Chapter 1: Chapter One

Chapter Text

   Captain Archibald Haddock misjudged the curb and nearly stumbled onto the sidewalk. An old lady scuttled out of the man’s way and frowned in disapproval of his nautical themed curses. Haddock was a long way inland, mostly because he couldn’t find a bar closer to the docks that would give him a lick of credit. The plan was to stop over in San Francisco and refuel his freighter ship before daring to cross the Pacific Ocean en route to Asia. And since he was taking a risk and travelling the ridiculously dangerous Pacific, Captain Haddock felt it only just that he should fill up on his favorite whiskey while in port. If you were going to travel anywhere in the area of the Pacific, you might as well be hammered.

   The Captain remembered a time when the Pacific had just been another ocean. He had been a young man captaining a different ship. But that was back in 2012. Back before giant monsters came pouring out of a damn inter-dimensional rift in the Pacific Ocean.

   When gargantuan aliens come springing out of the ocean, things change.
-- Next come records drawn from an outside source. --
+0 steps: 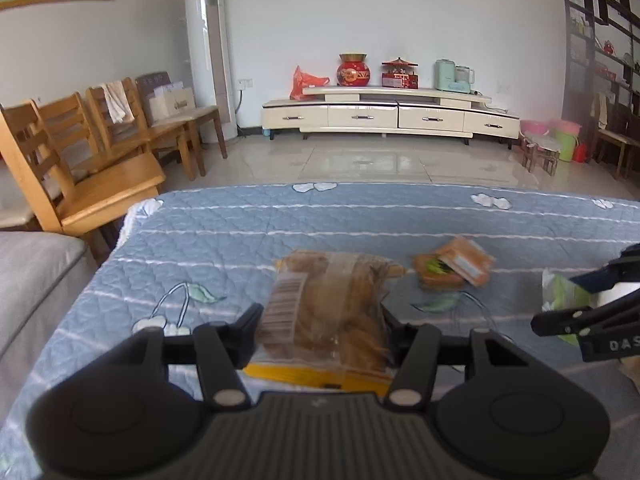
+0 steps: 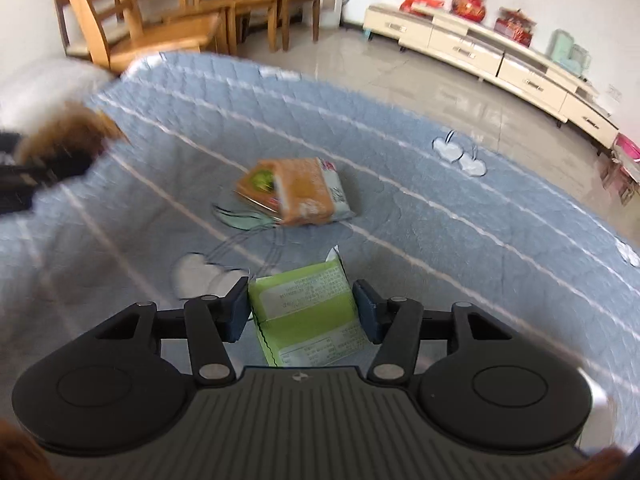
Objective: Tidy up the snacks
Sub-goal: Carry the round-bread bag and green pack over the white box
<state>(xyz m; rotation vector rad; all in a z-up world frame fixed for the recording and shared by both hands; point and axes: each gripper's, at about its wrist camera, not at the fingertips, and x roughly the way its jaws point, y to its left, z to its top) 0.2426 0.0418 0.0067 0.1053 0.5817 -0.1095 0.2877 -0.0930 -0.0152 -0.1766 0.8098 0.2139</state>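
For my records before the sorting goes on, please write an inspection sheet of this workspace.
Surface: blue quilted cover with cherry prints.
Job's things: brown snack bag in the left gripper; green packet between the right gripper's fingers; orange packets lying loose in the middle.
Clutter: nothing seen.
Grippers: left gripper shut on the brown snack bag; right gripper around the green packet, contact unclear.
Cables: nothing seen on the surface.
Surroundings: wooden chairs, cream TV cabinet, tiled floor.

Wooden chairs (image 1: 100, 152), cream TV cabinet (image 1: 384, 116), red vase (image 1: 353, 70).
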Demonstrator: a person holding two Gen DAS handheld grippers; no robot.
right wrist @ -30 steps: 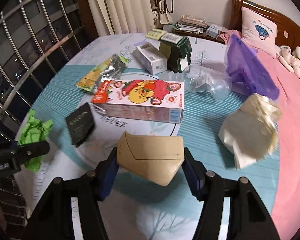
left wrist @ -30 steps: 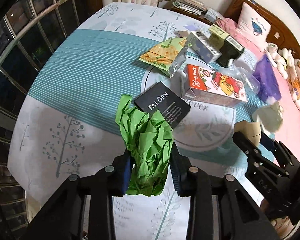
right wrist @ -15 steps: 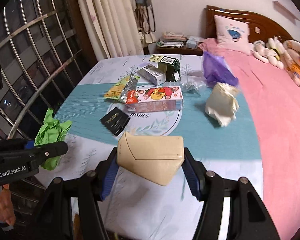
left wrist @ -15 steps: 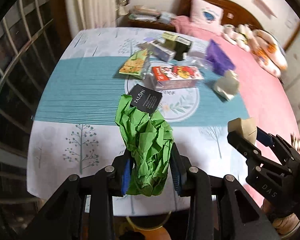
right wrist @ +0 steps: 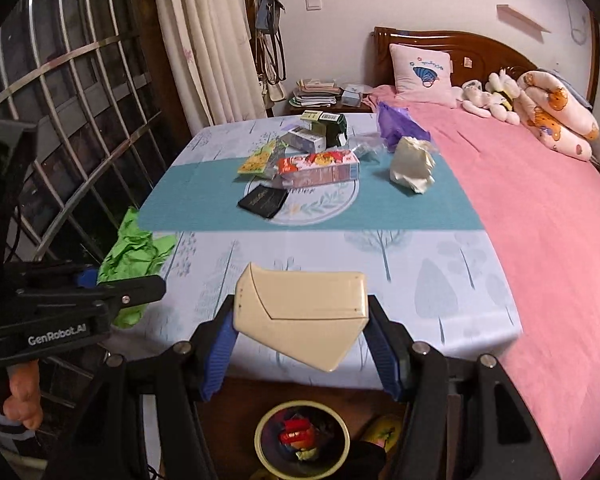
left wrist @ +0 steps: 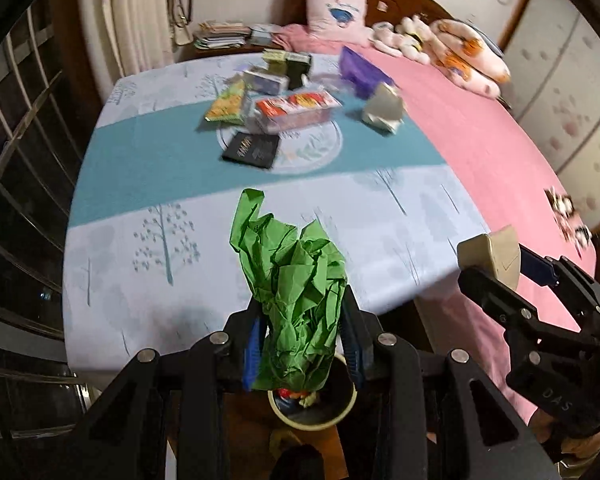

Haddock abandoned the sea to become a Jaeger pilot; one of those crazy daredevils who pilot metal monsters as tall as sky-scrapers. Taking down Kaiju, those city-crushing aliens, had been his job. He had been good at it.

   Then he made a mistake.

   Haddock wanted nothing more than to already be back aboard his ship. He shoved a hand in his pocket and felt the bottle. Loch Lomond whiskey, half empty already, was a gift bought for him by some fanboy in the last bar. Even disgraced as he was, being a former Jaeger pilot still yielded some perks. Suddenly depressed, the Captain took a hearty swig.

   He’d been out of the fight long before the war against the Kaiju even ended. In 2025, the same year the Jaeger program was prematurely shut down, an American boy and Japanese girl piloted the Jaeger that finally closed the dimensional rift and ended the war. Haddock had already resigned by 2023.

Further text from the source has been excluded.